Don’t even get me started on all of Emily’s potential love interests. They all look the exact same: white, buff and tall, with brown hair and chiseled jawlines. My roommate and I had to turn to each other and ask which man we were seeing on the screen. We literally could not tell them apart. One is a chef but has a girlfriend. One is nice but lives in Chicago. One is hot but pretentious. According to showrunner Darren Star, that’s all you need to know.

Although “Emily in Paris” is borderline rude to Parisians and France as a whole, I couldn’t help but find it hilarious as an American. It was fun to see the beautiful and romantic streets of Paris filled with nicotine-addicted, angry French people bullying a cute and charming American woman.

At the same time, “Emily in Paris” operates on the American hero cliché, where an American goes abroad and changes the lives of others for the better. While Emily did help the marketing firm with her “American perspective,” they would’ve been fine without her.

At the end of it all, the show seems to be poking fun at America’s obsessive and romanticized view of Paris and Europe. Yes, it’s making fun of the French, but it’s also making jabs at Americans, too. However, it’s not actually clear whether or not the show takes itself seriously. 

There are several scenes that made me think Star was laughing with me about how crazy and ridiculous Emily’s life is. There were also parts that wanted me to completely suspend my disbelief and just roll with a meaningless plotline. The see-sawing between earnestness and near-self-parody made me, as a viewer, a bit annoyed. It got tiring wondering if a scene was an actual joke or just badly written and so unfunny that it became mildly humorous.

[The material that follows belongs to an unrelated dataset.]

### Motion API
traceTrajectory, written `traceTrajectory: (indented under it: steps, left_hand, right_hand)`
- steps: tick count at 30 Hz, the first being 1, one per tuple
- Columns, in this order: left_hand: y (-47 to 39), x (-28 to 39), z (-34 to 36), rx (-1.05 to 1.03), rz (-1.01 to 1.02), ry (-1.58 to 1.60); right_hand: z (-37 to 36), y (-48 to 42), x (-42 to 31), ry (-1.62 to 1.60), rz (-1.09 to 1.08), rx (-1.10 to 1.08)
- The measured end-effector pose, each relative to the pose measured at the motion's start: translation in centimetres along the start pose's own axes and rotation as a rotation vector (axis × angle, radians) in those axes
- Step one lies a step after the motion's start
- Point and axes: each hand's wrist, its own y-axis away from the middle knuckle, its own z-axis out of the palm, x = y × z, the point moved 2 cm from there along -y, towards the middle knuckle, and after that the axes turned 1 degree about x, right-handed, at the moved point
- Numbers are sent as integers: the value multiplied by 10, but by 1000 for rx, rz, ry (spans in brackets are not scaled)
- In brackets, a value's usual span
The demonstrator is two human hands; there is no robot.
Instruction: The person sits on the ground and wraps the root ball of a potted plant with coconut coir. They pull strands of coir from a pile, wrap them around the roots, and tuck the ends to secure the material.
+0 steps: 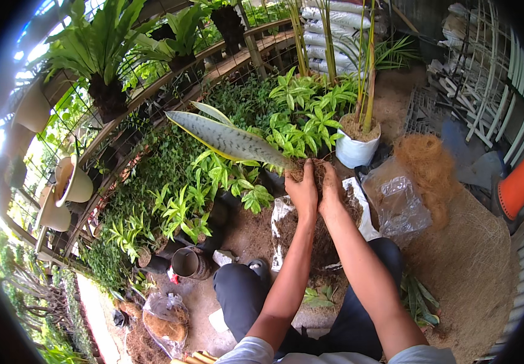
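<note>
Both my hands are cupped around the brown, fibrous root ball (315,169) of a snake plant. Its long mottled leaf (230,139) with yellow edges points to the upper left, and a smaller leaf (212,113) shows behind it. My left hand (303,191) presses the near left side, thumb on top. My right hand (331,187) grips the right side. Beneath my forearms lies an opened white sack (282,214) holding dark potting soil (352,204). How far the root ball hangs above the soil is hard to tell.
Leafy potted plants (216,175) crowd the left. A tall-stemmed plant in a white bag (357,145) stands beyond my hands. Right of the sack are a clear plastic bag (396,195), coconut fibre (428,168) and an orange cone (518,182). An empty pot (190,263) sits lower left.
</note>
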Motion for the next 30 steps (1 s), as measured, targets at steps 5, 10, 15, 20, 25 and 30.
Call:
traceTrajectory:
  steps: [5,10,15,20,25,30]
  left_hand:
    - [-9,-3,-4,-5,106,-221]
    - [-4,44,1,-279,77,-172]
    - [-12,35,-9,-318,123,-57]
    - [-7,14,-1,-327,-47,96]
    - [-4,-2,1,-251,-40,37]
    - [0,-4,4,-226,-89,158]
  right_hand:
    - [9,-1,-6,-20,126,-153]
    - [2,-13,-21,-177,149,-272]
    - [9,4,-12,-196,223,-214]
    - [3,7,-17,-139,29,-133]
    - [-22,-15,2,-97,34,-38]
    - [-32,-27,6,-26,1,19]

Overall, I know I’ve been fairly harsh with “Emily in Paris.” To be fair, it’s not horrible or excruciating to watch. You might even chuckle once or twice. The scenes are beautiful, but maybe just because it takes place in Paris. Emily is an interesting character, who you’ll have strong opinions about whether they’re negative or positive. 

My main issue with “Emily in Paris” is that it can’t quite figure out what it wants to be. It could be really funny if it just relaxed a bit or really interesting if it straightened itself up a little more. But unfortunately, it’s trying to juggle both acts and it looks ridiculous.

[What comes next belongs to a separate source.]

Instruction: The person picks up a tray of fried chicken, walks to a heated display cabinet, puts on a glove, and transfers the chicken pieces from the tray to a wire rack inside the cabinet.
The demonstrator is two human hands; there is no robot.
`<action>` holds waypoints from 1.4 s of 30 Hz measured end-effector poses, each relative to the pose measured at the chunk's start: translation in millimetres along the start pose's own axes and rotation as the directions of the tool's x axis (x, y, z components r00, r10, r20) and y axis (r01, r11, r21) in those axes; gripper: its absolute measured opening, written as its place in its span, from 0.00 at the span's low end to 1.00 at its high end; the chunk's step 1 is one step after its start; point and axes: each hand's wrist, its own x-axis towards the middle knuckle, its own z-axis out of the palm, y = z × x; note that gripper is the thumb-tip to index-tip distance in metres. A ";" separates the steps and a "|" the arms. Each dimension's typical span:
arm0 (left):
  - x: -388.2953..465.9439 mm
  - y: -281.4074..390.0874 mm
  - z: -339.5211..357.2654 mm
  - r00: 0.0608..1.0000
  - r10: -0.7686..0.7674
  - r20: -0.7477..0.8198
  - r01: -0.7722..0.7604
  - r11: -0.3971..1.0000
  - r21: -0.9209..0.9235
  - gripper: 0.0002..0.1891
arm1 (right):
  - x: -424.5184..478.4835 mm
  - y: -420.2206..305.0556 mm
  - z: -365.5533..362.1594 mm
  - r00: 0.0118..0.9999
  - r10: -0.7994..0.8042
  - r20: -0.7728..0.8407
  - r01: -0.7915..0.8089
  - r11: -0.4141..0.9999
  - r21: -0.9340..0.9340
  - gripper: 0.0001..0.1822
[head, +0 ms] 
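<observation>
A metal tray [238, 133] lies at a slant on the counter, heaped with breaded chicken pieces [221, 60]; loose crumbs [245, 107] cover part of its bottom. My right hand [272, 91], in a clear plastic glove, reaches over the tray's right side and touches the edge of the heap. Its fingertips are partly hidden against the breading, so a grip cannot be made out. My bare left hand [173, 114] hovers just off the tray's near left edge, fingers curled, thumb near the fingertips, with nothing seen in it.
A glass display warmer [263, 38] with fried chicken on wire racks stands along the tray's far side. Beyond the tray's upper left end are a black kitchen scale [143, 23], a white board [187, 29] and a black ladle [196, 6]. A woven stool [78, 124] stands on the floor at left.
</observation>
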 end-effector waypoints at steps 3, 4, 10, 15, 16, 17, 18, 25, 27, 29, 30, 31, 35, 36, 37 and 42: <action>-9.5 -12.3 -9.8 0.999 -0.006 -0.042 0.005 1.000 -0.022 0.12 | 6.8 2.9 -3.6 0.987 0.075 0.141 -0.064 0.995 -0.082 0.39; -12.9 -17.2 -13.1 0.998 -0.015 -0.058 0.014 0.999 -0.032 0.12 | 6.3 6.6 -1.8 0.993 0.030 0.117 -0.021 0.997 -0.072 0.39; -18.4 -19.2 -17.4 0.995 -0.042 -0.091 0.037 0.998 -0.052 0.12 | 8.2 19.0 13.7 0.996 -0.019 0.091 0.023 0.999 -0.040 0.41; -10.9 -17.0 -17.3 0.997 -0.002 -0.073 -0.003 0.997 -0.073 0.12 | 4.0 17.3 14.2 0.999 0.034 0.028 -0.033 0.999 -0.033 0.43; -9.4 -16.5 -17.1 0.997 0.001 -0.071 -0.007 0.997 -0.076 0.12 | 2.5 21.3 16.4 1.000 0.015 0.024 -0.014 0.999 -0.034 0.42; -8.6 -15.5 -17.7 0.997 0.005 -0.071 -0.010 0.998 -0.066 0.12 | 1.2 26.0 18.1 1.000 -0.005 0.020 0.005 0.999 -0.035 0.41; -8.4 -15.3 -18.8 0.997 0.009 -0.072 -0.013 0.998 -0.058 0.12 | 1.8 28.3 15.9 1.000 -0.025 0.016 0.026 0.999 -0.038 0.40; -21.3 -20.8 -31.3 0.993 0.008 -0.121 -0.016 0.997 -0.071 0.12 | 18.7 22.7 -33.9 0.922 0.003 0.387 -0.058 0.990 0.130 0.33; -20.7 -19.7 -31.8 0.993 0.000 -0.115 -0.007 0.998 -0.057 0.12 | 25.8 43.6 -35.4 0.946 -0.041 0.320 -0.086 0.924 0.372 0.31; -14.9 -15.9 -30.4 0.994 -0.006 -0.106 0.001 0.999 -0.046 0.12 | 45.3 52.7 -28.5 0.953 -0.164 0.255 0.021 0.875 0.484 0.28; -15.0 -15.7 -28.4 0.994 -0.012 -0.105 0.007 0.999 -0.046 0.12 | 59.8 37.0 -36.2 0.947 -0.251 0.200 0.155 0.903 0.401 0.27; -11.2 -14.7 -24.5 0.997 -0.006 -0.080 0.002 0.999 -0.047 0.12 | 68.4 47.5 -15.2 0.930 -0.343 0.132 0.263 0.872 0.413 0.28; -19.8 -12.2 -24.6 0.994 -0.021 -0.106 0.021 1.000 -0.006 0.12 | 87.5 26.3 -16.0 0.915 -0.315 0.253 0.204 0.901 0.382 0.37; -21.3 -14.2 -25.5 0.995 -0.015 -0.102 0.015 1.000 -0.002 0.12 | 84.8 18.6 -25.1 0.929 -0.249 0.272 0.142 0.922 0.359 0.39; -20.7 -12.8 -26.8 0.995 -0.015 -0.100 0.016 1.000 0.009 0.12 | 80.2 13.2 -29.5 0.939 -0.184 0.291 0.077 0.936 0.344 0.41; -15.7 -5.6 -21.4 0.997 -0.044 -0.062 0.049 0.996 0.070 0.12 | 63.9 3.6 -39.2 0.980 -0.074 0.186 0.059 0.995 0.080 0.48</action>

If you like “The Devil Wears Prada” or “Sex and the City,” you might actually really like “Emily in Paris,” whether ironically or seriously. I mean, it’s actually worse than both of those titles by a long shot but it has a similar vibe. If you have almost nothing else to watch, then maybe you could watch “Emily in Paris,” but then again, you could also watch paint dry. I’ll leave it up to you.